Défis pour une émancipation agro-écologique.

Intervenant-e-s:

Roxanne Mitralias travaille auprès des mouvements paysans en France et en Grèce. Sociologue rurale et historienne des sciences de formation, elle essaye de comprendre l’impact du productivisme sur l’agriculture, l’environnement et les paysans. Elle essaye également de saisir le lien entre la crise économique actuelle et les crises alimentaires et agricoles qui s’annoncent en Europe.

Laurent Garrouste est diplômé en sciences naturelles et sciences politiques, inspecteur du travail. Il s’intéresse particulièrement à la question du lien entre question sociale et question écologique. Il a contribué à plusieurs ouvrages collectifs dont Supprimer les licenciements (2006), Pistes pour un anticapitalisme vert (2010), et Pour le droit à l’emploi (2011), tous parus aux éditions Syllepse.

Exposé:
La crise globale actuelle déplace et recentre des questions que l’on croyait secondaires dans la période précédente. Ainsi, la question agricole et alimentaire, au croisement de la crise écologique et sociale, devient de nouveau une thématique politique majeure. Le droit à la souveraineté alimentaire est une exigence immédiate, car il s’agit de répondre maintenant au besoin alimentaire des populations paupérisées par les politiques capitalistes. Il est aussi un projet global émancipateur qu’il faut développer de manière urgente !
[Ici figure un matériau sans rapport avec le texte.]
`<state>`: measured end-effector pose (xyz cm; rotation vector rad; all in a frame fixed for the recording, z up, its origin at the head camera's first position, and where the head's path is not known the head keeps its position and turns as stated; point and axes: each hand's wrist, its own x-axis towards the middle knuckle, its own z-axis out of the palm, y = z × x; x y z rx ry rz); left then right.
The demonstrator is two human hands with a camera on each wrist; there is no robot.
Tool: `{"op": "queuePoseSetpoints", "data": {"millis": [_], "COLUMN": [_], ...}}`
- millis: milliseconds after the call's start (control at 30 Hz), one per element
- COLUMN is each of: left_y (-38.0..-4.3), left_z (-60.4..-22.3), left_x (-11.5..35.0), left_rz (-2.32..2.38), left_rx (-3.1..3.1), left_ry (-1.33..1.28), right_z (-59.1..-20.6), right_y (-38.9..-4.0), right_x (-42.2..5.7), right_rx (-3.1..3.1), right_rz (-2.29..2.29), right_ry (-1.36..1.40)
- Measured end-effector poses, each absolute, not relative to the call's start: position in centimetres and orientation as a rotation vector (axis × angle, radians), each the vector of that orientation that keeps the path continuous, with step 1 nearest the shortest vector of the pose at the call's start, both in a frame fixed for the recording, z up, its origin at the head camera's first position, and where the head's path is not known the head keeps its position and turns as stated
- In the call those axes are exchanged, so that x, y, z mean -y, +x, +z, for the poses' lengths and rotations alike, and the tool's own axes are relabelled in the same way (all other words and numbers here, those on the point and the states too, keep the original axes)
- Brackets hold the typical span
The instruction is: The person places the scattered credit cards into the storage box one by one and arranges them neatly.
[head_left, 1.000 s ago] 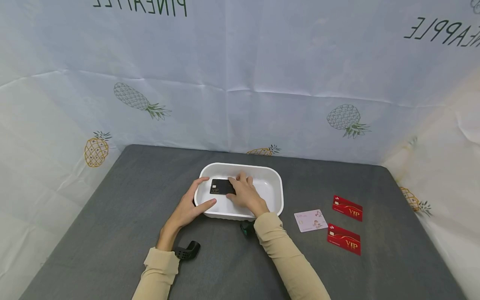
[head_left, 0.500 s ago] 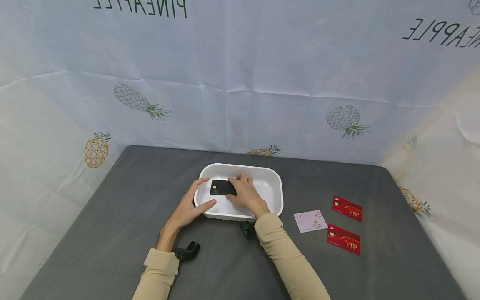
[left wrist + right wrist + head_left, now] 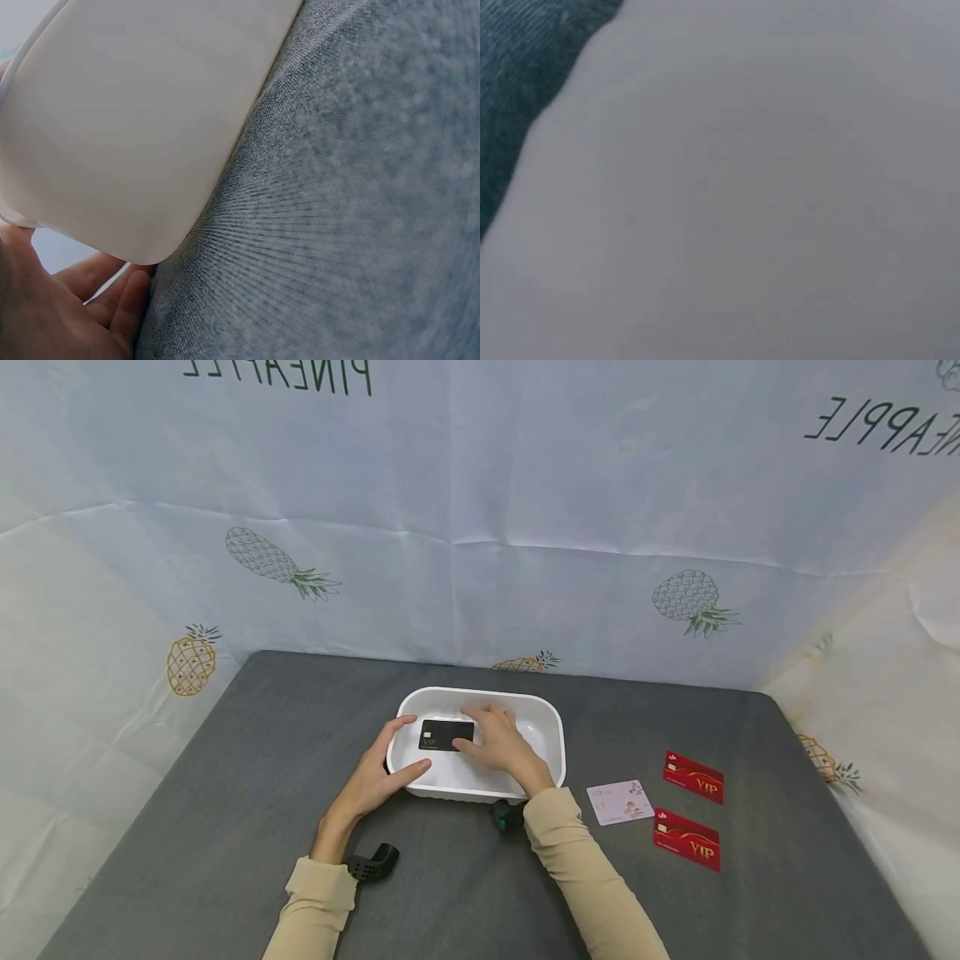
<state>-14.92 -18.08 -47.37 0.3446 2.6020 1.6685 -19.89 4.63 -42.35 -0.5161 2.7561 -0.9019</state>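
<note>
A black VIP card (image 3: pixel 437 735) lies flat in the left half of a white rectangular tray (image 3: pixel 551 727). My left hand (image 3: pixel 373 772) grips the tray's left end, thumb and index finger reaching over the rim; the left wrist view shows more fingers (image 3: pixel 127 307) against that end's outside. Over the tray's inside hovers my right hand (image 3: pixel 501 745), fingers spread, with the thumb by the card's right edge; whether it touches the card I cannot tell. The right wrist view holds only the blurred tray wall (image 3: pixel 742 187).
To the right of the tray lie a pink card (image 3: pixel 620 802) and two red VIP cards, one farther back (image 3: pixel 694 777) and one nearer (image 3: pixel 687 839). A grey cloth (image 3: pixel 247 827) covers the table. Behind it hangs a white pineapple-print curtain (image 3: pixel 487 602).
My right hand has let go of the black card and shifted slightly right, its fingers spreading. The card stays in the tray. My left hand has not moved.
</note>
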Motion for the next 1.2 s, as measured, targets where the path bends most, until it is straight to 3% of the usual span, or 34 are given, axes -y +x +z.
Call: {"op": "queuePoseSetpoints", "data": {"millis": [933, 1200], "left_y": [-14.8, -14.9], "left_z": [-47.3, -47.2], "left_x": [18.1, 18.0], "left_rz": [1.658, 1.664], "left_rx": [-2.631, -2.607], "left_ry": [0.333, 0.329], "right_z": [-39.5, -39.7], "right_y": [-15.9, -14.2], "right_x": [-10.4, -13.1], "right_rx": [-2.646, -2.65], "right_rz": [-1.268, -1.284], "right_ry": [-0.9, -0.848]}}
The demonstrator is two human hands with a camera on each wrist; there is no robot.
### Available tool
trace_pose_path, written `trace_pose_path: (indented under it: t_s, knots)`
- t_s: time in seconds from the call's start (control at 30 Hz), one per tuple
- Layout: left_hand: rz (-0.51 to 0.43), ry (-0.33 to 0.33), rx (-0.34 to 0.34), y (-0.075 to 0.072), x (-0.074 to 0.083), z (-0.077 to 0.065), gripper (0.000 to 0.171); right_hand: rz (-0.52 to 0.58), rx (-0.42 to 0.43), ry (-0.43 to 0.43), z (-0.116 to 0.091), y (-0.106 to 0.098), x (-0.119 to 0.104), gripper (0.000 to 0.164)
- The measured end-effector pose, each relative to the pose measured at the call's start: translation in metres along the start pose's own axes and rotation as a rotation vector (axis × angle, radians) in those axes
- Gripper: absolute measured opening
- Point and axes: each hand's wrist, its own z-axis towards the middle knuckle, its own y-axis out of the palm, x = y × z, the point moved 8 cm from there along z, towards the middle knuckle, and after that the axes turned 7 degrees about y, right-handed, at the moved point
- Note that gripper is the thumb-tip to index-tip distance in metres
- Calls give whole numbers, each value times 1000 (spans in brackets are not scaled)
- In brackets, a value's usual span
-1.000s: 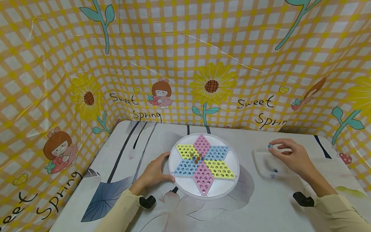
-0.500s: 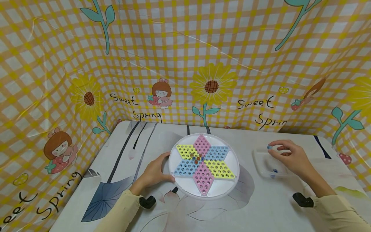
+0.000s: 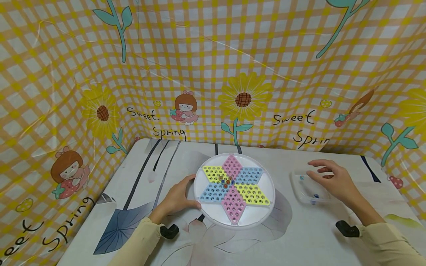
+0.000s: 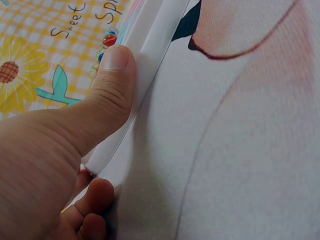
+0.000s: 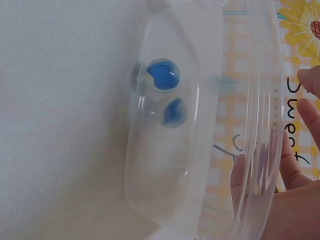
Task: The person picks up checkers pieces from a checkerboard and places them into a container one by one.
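Observation:
My left hand holds the left edge of a round white Chinese checkers board. In the left wrist view its thumb lies on the rim, with fingers curled lower at the side. Several coloured marbles sit around the middle of the star. My right hand hovers over a clear plastic box, thumb and index finger apart, holding nothing. Below its fingertips a light blue marble shows blurred. Two blue marbles lie in the box, seen through its wall in the right wrist view.
The white table carries a printed flower and leaf pattern. A yellow checked cloth stands like a wall behind the table and along its left and right. The box is to the right of the board.
The right thumb and index finger have parted and let go of the blue marble, which is now lower, beneath them. The left hand and the board stay in place.

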Motion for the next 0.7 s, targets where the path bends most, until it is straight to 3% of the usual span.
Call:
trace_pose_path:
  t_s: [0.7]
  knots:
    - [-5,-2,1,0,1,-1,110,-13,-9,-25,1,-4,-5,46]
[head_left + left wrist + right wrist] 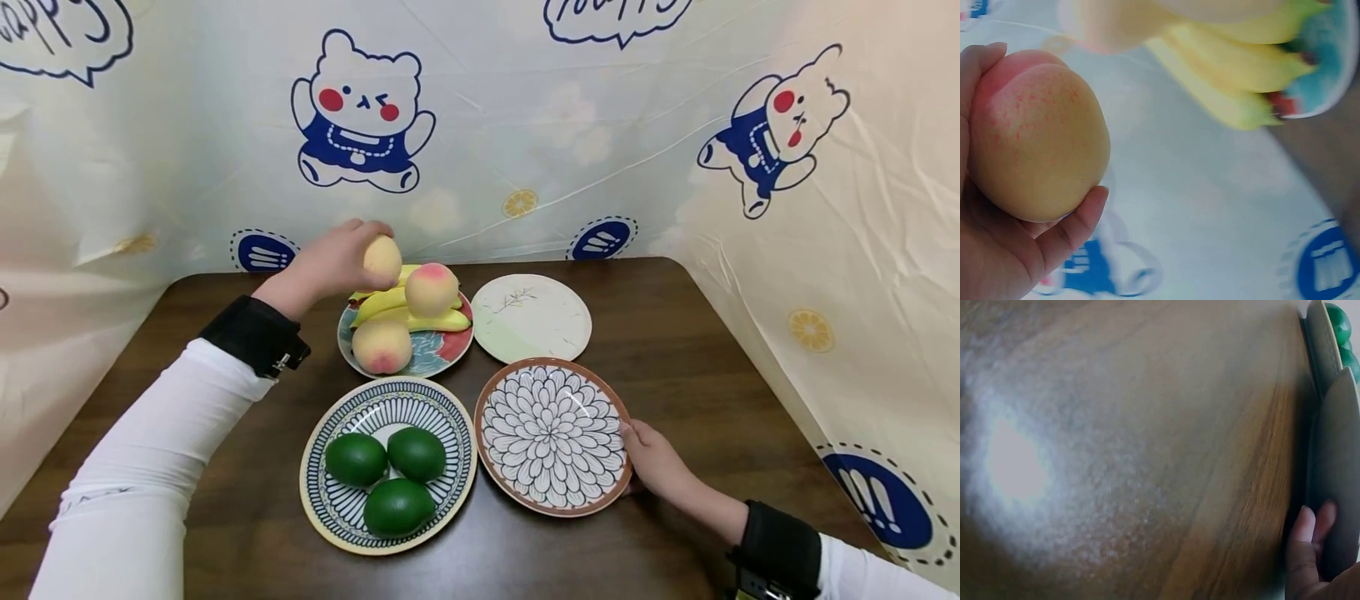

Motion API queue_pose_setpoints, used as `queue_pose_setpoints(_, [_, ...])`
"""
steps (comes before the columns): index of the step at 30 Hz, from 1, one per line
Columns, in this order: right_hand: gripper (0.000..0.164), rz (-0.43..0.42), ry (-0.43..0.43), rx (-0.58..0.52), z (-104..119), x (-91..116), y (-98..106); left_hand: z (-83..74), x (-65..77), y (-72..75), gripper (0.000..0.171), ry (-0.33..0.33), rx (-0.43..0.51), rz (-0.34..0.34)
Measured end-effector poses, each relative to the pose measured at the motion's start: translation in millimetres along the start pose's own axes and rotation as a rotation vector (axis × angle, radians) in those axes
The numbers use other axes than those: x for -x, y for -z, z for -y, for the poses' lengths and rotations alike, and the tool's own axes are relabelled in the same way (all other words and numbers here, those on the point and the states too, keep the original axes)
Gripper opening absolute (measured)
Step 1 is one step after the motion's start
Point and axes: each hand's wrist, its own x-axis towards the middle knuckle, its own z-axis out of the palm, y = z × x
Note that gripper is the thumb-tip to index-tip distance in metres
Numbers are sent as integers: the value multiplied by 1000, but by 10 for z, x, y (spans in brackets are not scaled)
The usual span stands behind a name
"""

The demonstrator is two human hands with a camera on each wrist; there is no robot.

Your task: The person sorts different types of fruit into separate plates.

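Note:
My left hand (333, 262) grips a peach (382, 260) above the back-left plate (431, 362). In the left wrist view, thumb and fingers curl round this peach (1041, 137). On that plate lie several bananas (382, 304) and two more peaches, one (432, 289) on top of the bananas and one (382, 347) at the front. My right hand (656, 458) holds the right rim of a brown-edged plate (555, 437) with a petal pattern; nothing lies on it. The right wrist view shows fingers (1302, 550) under the plate's side (1338, 462).
Front left, a blue-and-white patterned plate (311, 475) bears three green fruits (399, 507), perhaps avocados or mangoes. A pale plate (532, 317) with a twig print stands at the back. Behind the dark wooden table (247, 467) hangs a printed cloth (487, 125).

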Motion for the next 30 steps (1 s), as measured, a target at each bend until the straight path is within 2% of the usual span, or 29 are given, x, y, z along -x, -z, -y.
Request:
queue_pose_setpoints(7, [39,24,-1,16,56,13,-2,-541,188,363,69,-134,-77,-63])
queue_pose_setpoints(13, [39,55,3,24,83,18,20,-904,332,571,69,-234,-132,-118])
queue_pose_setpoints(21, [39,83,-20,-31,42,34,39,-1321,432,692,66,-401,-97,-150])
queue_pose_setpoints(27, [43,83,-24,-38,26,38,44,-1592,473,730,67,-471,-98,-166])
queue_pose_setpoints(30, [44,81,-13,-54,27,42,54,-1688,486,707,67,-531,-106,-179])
Mais pour commencer à « penser l’émancipation » agricole et alimentaire il faut d’abord faire le bilan du productivisme. Avons-nous pris la mesure du lien entre aliénation et industrialisation de la production agro-alimentaire ? Du couplage de l’exploitation de la nature et de l’exploitation des travailleurs ? Nous proposons de revenir sur la souffrance des travailleurs de ce secteur ainsi que des agriculteurs et des éleveurs, imbriqués dans le système de production industrielle.

Dans cette nouvelle période historique qui s’ouvre, nous pensons qu’il faut comprendre ce que nous apporte le mouvement paysan international. La défense des paysans et des paysannes, passe souvent par des combats sociaux et écologiques globaux. Les paysans et les paysannes, se situant à la charnière entre ville et campagne, entre le Nord et le Sud dans un rapport dynamique avec leur environnement, posent de fait la question d’un projet émancipateur écologique et social.

De la vente directe à l’agro-écologie ou la permaculture, des tentatives concrètes de vivre et travailler autrement nous apprennent des choses importantes sur le rapport que nous voulons avoir avec nous-mêmes, le travail, les animaux ou la nature. Entre laboratoires et simples remparts à une vie de plus en plus aliénante, ces expériences renforcent notre réflexion sur l’émancipation.

Horaire
Jeudi 25 octobre
14h – 15h45
Internef, salle 123
Panel – Critique du productivisme: Stratégies écologistes et transformation sociale.